■ PROMPT
Take the records below from their first line through the line holding "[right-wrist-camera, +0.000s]", and set each of those lines down exactly, without pictures.

INFORMATION SHOWN Block Start

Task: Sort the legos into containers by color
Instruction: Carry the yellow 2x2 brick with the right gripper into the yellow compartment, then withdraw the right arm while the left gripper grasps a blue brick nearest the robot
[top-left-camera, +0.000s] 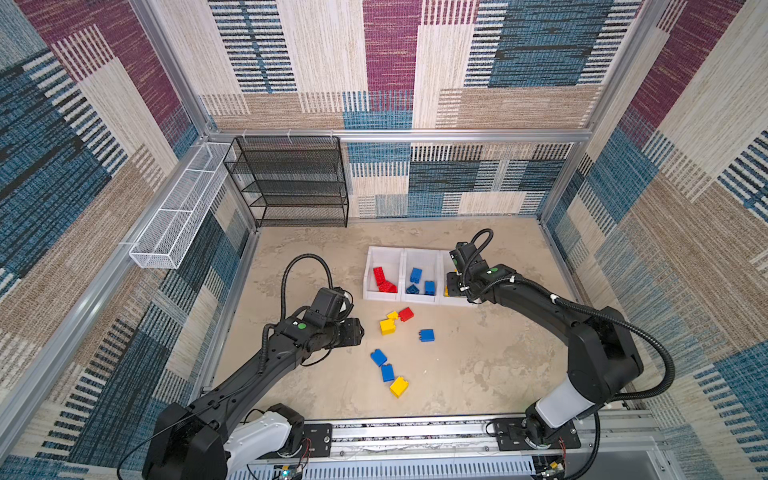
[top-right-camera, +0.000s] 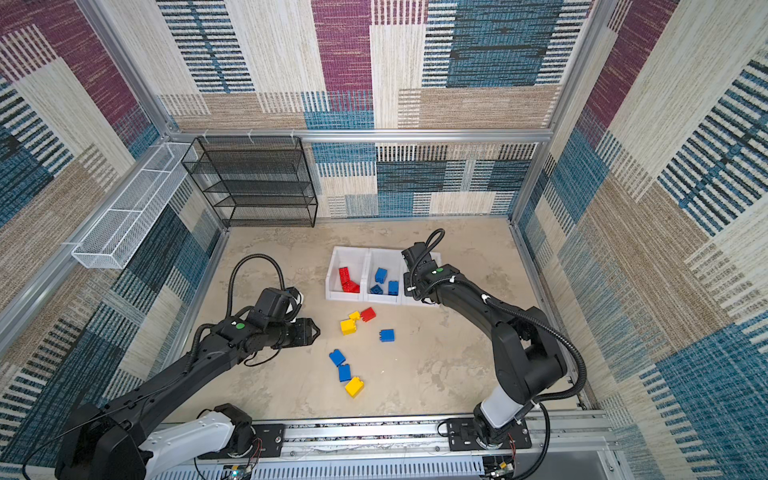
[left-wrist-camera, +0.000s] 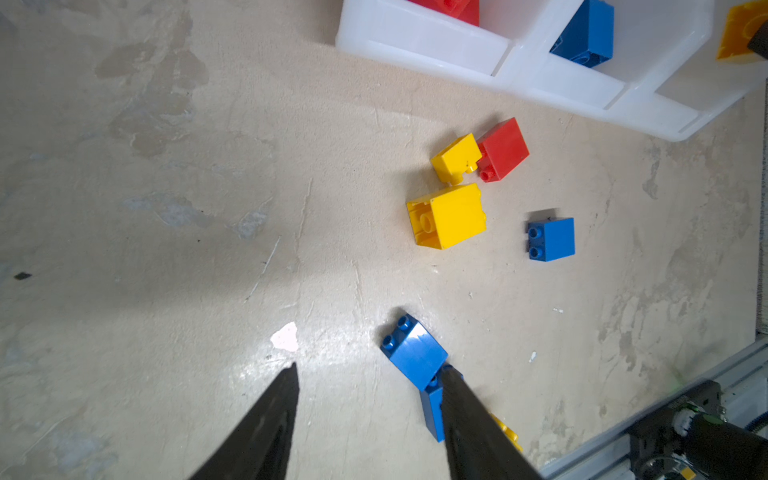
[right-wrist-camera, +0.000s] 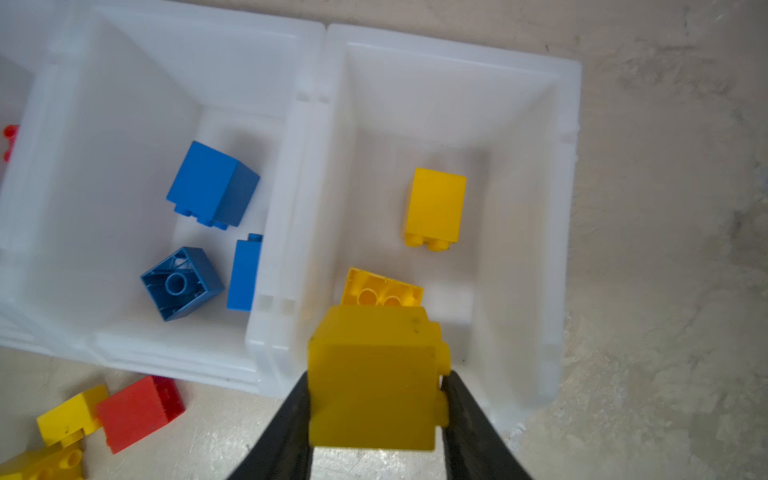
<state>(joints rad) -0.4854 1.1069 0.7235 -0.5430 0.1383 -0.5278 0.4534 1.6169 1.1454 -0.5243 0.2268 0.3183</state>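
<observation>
A yellow lego (right-wrist-camera: 374, 365) is being pinched by the right gripper (right-wrist-camera: 376, 384) over the front lip of the rightmost container (right-wrist-camera: 569, 166), seemingly without touching it. The left gripper (top-left-camera: 360, 332) is being held empty, fingers (left-wrist-camera: 270, 424) spread, with loose legos (top-left-camera: 387, 327) lying on the table (top-left-camera: 478, 374) at its 3 to 5 o'clock.

Containers (top-left-camera: 384, 250): three, plain white. One colour per bin: red bricks (top-left-camera: 382, 281), blue bricks (top-left-camera: 416, 275), yellow bricks (right-wrist-camera: 436, 203). Held brick (right-wrist-camera: 374, 374): yellow, between black fingers (right-wrist-camera: 289, 428). On table (top-left-camera: 478, 365): loose yellow bricks (top-left-camera: 387, 327), three; loose red brick (top-left-camera: 406, 313), one; loose blue bricks (top-left-camera: 427, 335), three. Table surface: beige, mottled with grey-brown blotches. Walls (top-left-camera: 390, 50): woven patchwork of blue, maroon, cream, tan blocks, many striped. Shelf rack (top-left-camera: 291, 183): black mesh. Basket (top-left-camera: 166, 232): white wire mesh. Arms (top-left-camera: 249, 372): black, white base segments, green wrist dot.
</observation>
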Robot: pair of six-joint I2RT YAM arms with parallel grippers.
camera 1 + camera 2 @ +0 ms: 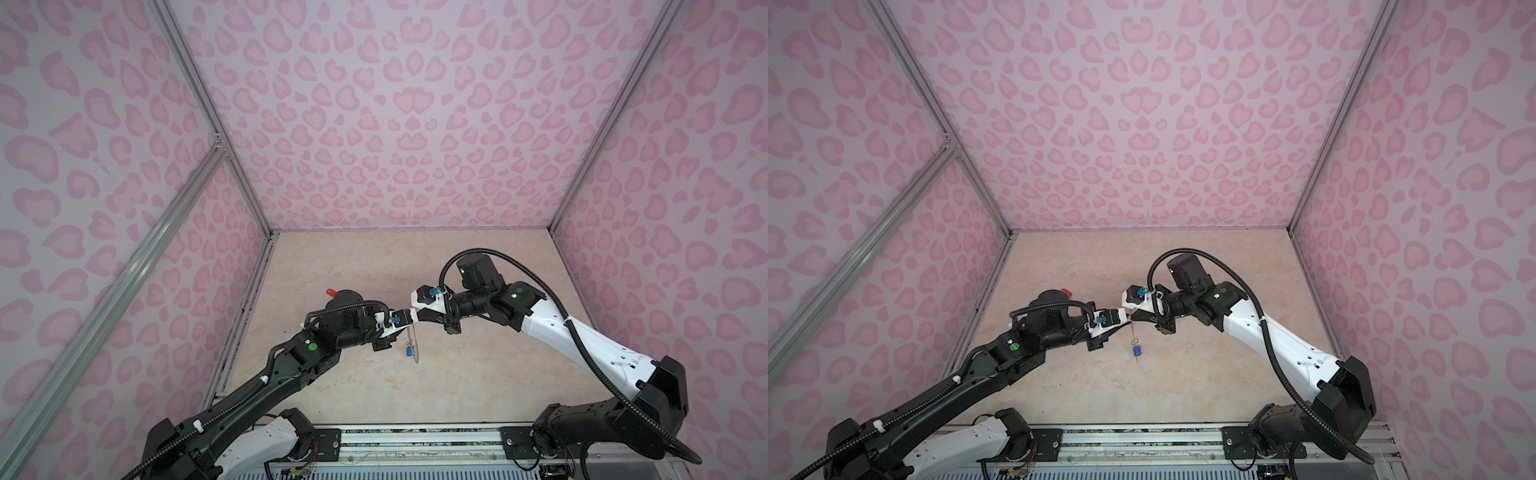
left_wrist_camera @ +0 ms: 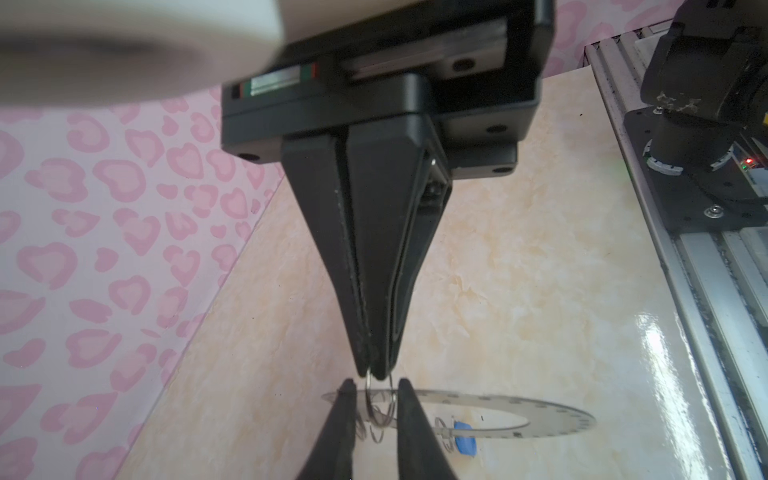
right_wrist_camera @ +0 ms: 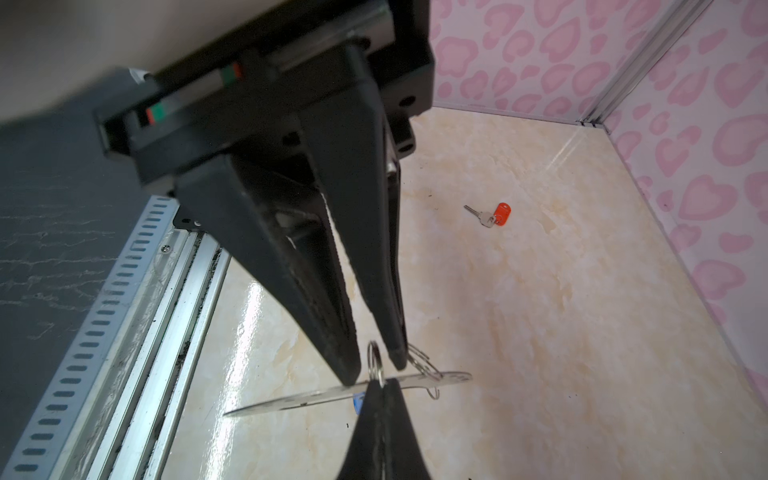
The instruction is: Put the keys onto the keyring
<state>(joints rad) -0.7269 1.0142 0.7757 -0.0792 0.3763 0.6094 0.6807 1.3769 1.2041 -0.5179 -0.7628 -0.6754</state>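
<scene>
Claws nose to nose over the table (image 1: 478,374)! The left gripper (image 2: 374,372) is pinched tight on a wire loop (image 3: 374,360) at the rim of the keyring (image 2: 557,415). The right gripper (image 3: 376,370) shows only a narrow gap at its tips, set astride that same cluster of loops. My read is that it bears the disc, though the exact contact is hidden. The keyring is up in the air, edge-on in both top views, its long line running 12 to 6 o'clock from the pinch. The blue-tagged key (image 1: 409,351) dangles off the rim at 6 o'clock, so that one looks done. The red-tagged key (image 3: 490,216) lies loose on the table, between 9 and 10 o'clock from the pinch in a top view, peeking out beside the left arm (image 1: 291,365). That makes the left plainly the nearer arm. Only the tag shows there, so I can't call which way the blade points. It all turns on this: the loop is dead ahead of the left tips, and the key is well apart behind them.
</scene>
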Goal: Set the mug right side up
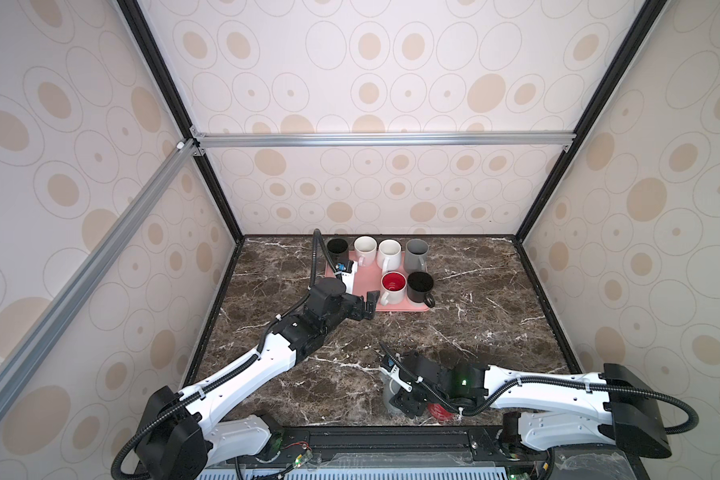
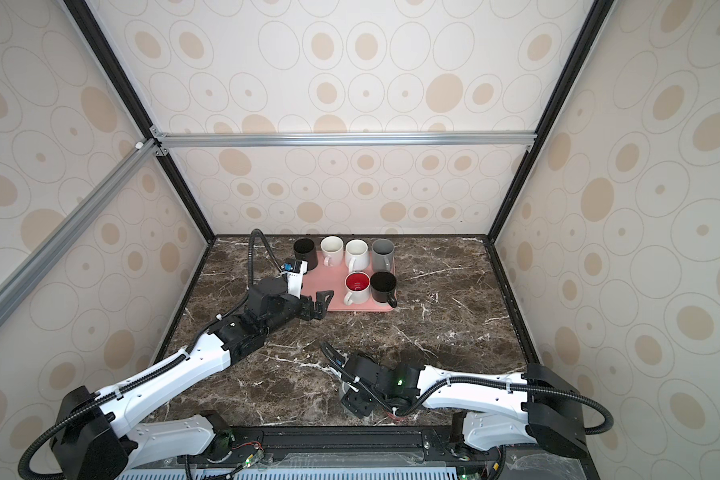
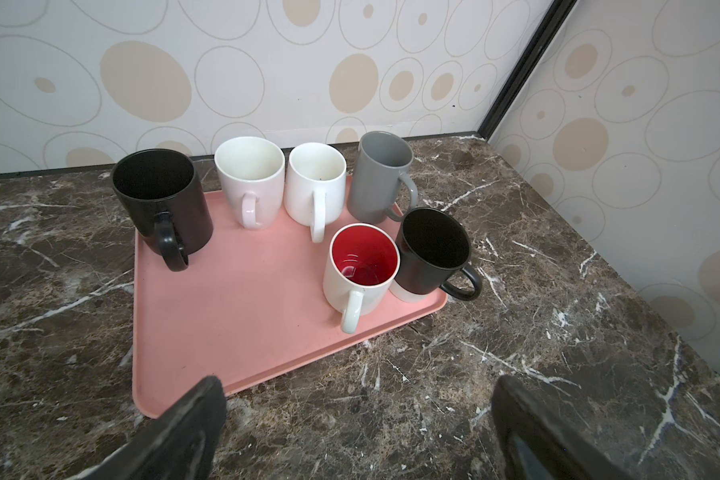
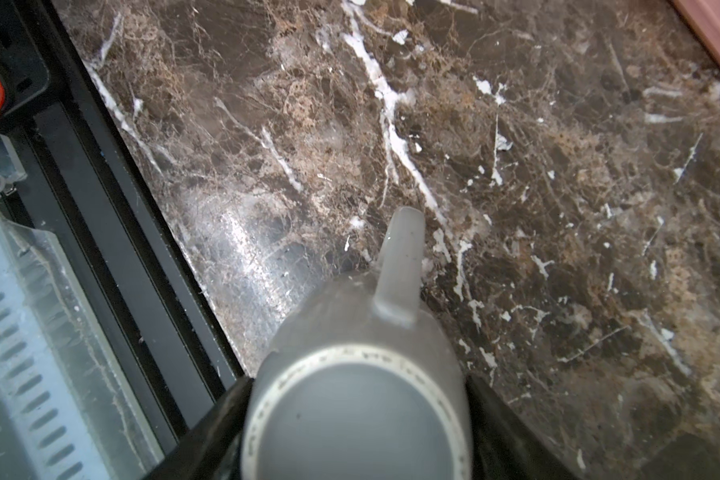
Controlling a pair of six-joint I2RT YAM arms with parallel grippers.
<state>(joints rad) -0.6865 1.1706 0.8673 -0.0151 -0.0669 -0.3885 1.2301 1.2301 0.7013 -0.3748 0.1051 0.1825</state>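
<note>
Straddling the grey mug (image 4: 362, 328), the right claw (image 4: 358, 386) is reaching down near the front edge of the desk (image 1: 474, 324). Its two dark fingers (image 4: 213, 428) are sitting one on each flank of the body, apart by the mug's own width. Whether they are pressing on the wall or only standing just beside it I cannot tell, since the contact lines are lying in shadow. The mug is sitting straight ahead of the claw, not off to a side, and the coming move is hinging on that. Its long axis is looking upright or close to it, with the base facing up toward the wrist camera and the hidden mouth presumably resting on the desk. The grip is therefore crossing the body sideways, which I judge is suiting a lift and then a half roll of the wrist. The handle (image 4: 400, 266) is pointing away from the claw, clear of both fingers. The mug is showing a matte grey, rounded wall and a pale unglazed foot ring (image 4: 433, 384) around a flat grey base. In both top views it is mostly hiding under the right wrist, close to the front rail (image 4: 113, 216). The left claw (image 3: 356, 388) is hanging with fingers wide apart and nothing between them, well apart from this mug. It is hovering by the near edge of the pink tray (image 3: 225, 324), where six upright mugs (image 3: 360, 266) are standing, so the right arm is clearly the nearer one.
</note>
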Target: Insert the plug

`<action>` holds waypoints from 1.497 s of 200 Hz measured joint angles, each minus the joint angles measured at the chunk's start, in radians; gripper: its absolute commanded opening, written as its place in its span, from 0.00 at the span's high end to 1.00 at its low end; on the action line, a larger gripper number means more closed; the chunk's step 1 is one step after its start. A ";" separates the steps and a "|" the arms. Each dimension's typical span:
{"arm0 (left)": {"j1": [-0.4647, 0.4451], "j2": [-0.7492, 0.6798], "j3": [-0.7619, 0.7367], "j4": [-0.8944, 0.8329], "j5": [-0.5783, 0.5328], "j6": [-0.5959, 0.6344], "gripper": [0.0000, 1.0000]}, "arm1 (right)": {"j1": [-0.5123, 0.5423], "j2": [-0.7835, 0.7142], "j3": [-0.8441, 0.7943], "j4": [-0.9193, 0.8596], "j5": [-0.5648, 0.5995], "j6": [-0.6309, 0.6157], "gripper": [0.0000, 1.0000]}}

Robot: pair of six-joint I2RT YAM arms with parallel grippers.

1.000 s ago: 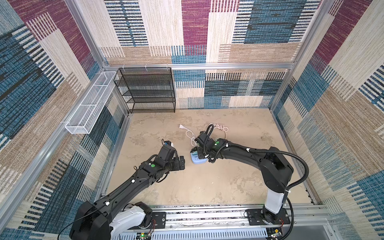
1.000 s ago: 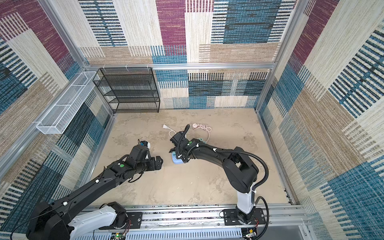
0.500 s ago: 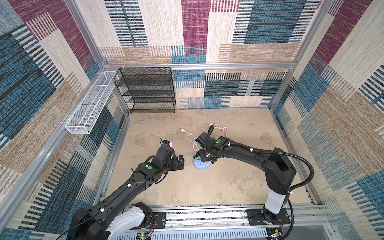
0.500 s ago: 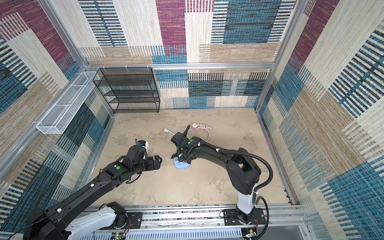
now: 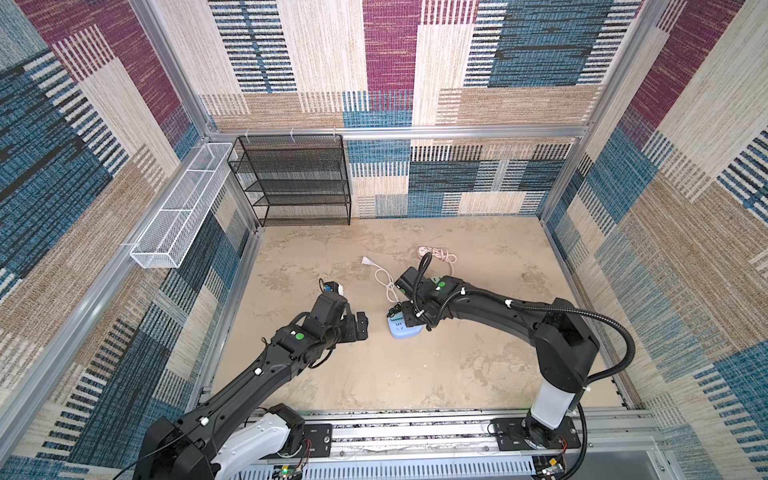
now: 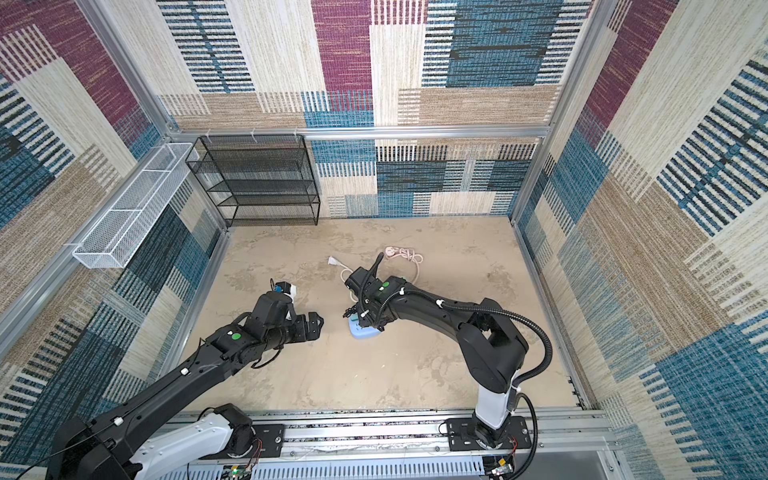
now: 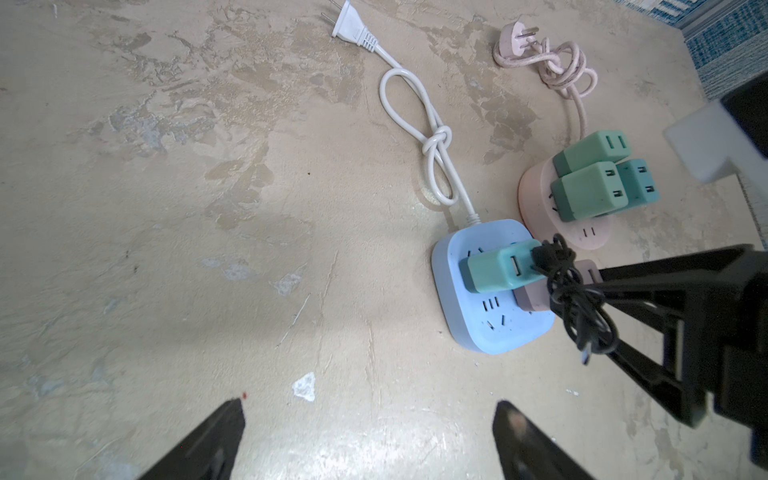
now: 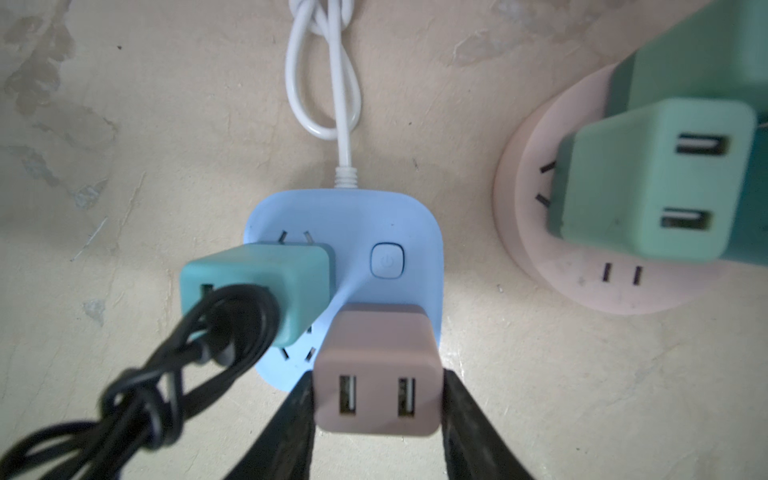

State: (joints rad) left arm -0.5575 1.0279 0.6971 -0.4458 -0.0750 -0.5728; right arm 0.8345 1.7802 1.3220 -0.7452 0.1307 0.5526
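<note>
1. Nearest me, the left gripper hangs over the bare tan tabletop. Its jaws are spread wide and hold nothing, and it is near the blue power strip without touching it.
2. On that strip the right gripper has its 2 black fingers pressed against both sides of the brown plug, gripping it. The plug stands at the strip's edge closest to the gripper, with its 2 USB slots facing the wrist camera.
3. A teal adapter crowds in from the neighbouring socket. A tangled black cable spills from it right beside 1 finger.
4. The plug's prongs are hidden under its body, so I cannot tell how deep it sits. In both top views the right gripper covers the plug, and only a sliver of the strip shows.
5. Just beyond is a round pink power strip carrying 3 green adapters. The right wrist view cuts off part of them.
6. Farther out, the white cord, knotted into a loop, runs from the blue strip to its loose 2-pin plug. The pink cord lies bunched nearby.
7. At the back wall stands a black mesh shelf, with a white wire basket on the left wall.
</note>
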 measured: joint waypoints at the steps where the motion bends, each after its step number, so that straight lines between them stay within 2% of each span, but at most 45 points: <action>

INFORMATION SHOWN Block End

■ ANSWER SPACE
Task: Sort the legos into containers by color
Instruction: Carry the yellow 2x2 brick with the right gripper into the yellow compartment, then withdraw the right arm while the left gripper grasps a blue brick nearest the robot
[top-left-camera, +0.000s] 
[top-right-camera, +0.000s] 
[left-wrist-camera, +0.000s] 
[right-wrist-camera, +0.000s] 

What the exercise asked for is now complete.